RIHA Journal
About the Journal
Journal of the International Association of Research Institutes in the History of Art
The RIHA Journal was launched in 2010 by The International Association of Research Institutes in the History of Art (RIHA). It is a peer-reviewed and open access e-journal devoted to the full range of the history of art and visual culture. The RIHA Journal especially welcomes papers on topics relevant from a supra-local perspective, articles that explore artistic interconnections or cultural exchanges, or engage with important theoretical questions that are apt to animate the discipline. As a collective endeavor, the RIHA Journal seeks to share knowledge and materials issued by scholars of all nationalities, and by doing so, to make a significant contribution to dissolving the boundaries between scholarly communities. Languages of publication are English, French, German, Italian, or Spanish.

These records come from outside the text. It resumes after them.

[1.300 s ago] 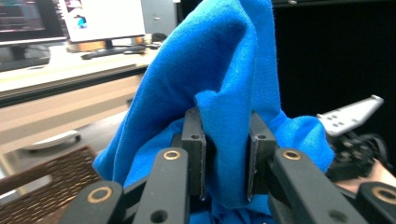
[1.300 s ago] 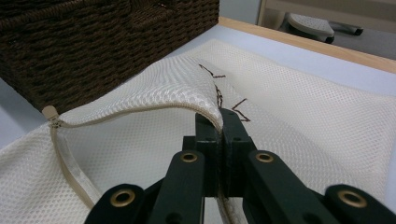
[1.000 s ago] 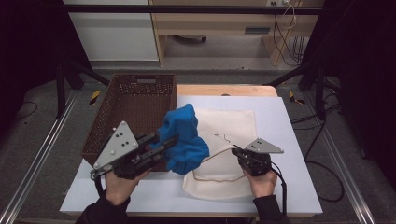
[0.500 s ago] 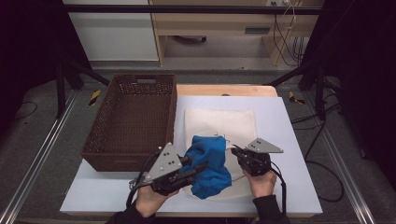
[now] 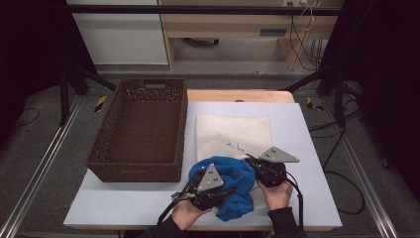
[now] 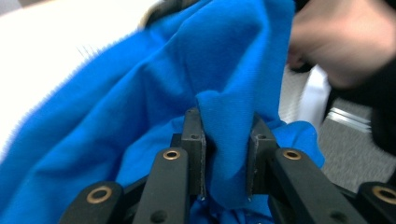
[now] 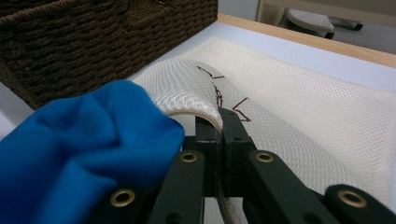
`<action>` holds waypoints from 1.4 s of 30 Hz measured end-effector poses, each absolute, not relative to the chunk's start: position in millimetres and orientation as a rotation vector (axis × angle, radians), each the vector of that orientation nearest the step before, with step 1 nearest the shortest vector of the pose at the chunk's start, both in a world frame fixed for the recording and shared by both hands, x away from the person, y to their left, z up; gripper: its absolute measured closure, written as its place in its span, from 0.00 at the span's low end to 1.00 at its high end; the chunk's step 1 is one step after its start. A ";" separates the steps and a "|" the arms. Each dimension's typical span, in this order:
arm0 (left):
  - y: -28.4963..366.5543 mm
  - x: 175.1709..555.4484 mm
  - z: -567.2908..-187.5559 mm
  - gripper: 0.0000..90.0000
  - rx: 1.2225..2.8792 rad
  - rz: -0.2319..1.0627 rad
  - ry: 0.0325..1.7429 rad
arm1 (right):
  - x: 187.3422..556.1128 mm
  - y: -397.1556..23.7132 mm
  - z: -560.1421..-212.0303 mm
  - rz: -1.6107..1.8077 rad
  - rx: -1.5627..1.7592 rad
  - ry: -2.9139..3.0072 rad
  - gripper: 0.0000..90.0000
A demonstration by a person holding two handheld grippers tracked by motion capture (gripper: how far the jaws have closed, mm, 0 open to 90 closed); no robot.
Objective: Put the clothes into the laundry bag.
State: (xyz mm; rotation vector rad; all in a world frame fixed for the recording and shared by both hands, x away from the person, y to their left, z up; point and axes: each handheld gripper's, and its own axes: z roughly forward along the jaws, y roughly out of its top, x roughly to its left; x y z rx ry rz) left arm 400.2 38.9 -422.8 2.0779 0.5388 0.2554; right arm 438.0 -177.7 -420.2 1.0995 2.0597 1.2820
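Trouble could come at the bag's mouth: the right gripper (image 7: 219, 122) pinches only the thin lifted edge of the mesh bag (image 5: 233, 136), and a tug from the bulky cloth might pull that edge free or fold the opening closed. Just beside it, the left gripper (image 6: 225, 140) is clamped on a fold of the blue cloth (image 5: 233, 186), bunched against that edge. Both lie on a white table (image 5: 124, 203), wicker basket (image 5: 141, 126) beyond, dim room around.
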 end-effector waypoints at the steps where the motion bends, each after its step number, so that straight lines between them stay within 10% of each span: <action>1: 35.7 402.9 -427.7 0.81 2.092 0.257 0.544 | 437.8 -177.6 -420.2 1.283 1.100 2.059 0.98; 17: 10.8 438.2 -462.3 0.61 2.144 0.287 0.705 | 436.6 -175.7 -422.4 1.279 1.092 2.075 0.98; 33: 73.7 433.8 -407.5 0.36 2.073 0.494 0.753 | 435.9 -179.4 -421.8 1.274 1.099 2.067 0.97; 38: 75.9 447.7 -417.0 0.41 2.100 0.449 0.805 | 436.2 -180.1 -422.1 1.273 1.098 2.070 0.97; 42: 76.1 449.1 -421.9 0.74 2.134 0.358 0.793 | 436.1 -179.6 -422.1 1.274 1.101 2.071 0.98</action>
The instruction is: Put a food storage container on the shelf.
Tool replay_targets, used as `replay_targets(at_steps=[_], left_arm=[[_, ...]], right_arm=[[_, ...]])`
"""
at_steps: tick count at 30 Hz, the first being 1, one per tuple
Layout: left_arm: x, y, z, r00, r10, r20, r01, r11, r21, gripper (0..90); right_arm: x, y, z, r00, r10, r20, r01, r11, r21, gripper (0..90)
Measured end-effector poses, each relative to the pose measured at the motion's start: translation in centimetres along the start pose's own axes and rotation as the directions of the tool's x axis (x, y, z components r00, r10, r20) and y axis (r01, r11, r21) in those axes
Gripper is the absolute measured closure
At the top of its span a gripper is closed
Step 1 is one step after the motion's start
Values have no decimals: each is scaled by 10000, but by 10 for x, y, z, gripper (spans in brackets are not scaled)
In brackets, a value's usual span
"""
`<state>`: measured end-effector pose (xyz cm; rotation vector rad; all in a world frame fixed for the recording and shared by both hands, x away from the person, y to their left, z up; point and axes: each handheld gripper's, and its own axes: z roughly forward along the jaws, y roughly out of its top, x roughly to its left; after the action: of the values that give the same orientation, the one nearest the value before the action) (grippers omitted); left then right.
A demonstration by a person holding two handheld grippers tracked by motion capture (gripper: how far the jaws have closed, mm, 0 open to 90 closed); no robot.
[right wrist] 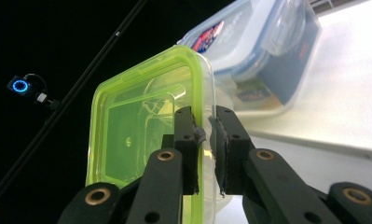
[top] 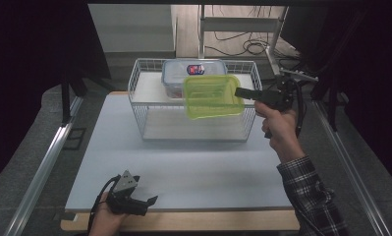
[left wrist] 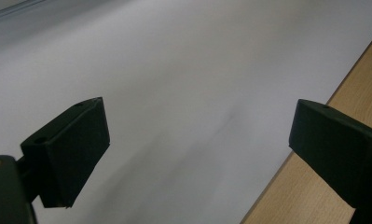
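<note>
My right gripper [top: 243, 93] has its fingers pinched on the rim of the yellow-green translucent plastic container [top: 211, 96], tilted above the white wire basket [top: 139, 105]. My left gripper [top: 147, 201] rests wide open, empty, at the counter's [top: 183, 167] near edge.

Lab recording rig, not a home: I'm at a white counter [top: 183, 172] boxed in by black curtains [top: 31, 59], aluminium frame rails [top: 41, 167] each side, loose cables [top: 247, 46] on the floor behind.
</note>
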<state>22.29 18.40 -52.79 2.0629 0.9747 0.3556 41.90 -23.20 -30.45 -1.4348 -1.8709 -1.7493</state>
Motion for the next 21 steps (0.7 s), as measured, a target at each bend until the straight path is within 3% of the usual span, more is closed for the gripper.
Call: replay_targets(at_steps=[12, 21], left_arm=[[0, 0, -1, 10000, -21, 35, 21, 10000, -3, 49], [1, 0, -2, 10000, -78, 53, 78, 9999, -104, 49]], right_arm=[[20, 28, 13, 9986, -344, 412, 366, 9979, -542, 804], [36, 48, 35, 9939, -659, 880, 726, 9945, -752, 804]])
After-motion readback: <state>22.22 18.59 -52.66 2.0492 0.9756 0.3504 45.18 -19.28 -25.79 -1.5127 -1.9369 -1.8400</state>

Latest Special Issue: The Fate of Antiquities in the Nazi Era
A collaboration of the Getty Research Institute and the Zentralinstitut für Kunstgeschichte,
guest-edited by Irene Bald Romano
Resting Hermes from the Villa dei Papiri, Herculaneum (Naples, Museo Archeologico Nazionale 5625), without its head, which was damaged in the course of its plunder. Photograph by Herbert List in the Munich CCP [Mü no. 2448], March 1946 (reprod. from print in Getty Research Institute, Los Angeles, Johannes Felbermeyer Collection, box 79, folder 8)
This publication was inspired by the 2017–2019 German/American Provenance Research Exchange Program (PREP). We hope that it will augment our understanding of the role of antiquities in the art world in the Nazi period, the aesthetics of National Socialism, antiquities collectors and dealers in Europe in the late 19th century and the first half of the 20th century, and the various ways in which antiquities changed hands during the precarious Nazi period. The articles also provide a wealth of bibliographic and other resources, as well as a framework for research methodologies that can be employed by other scholars examining works of ancient art and archaeological objects that have a history in the Nazi period.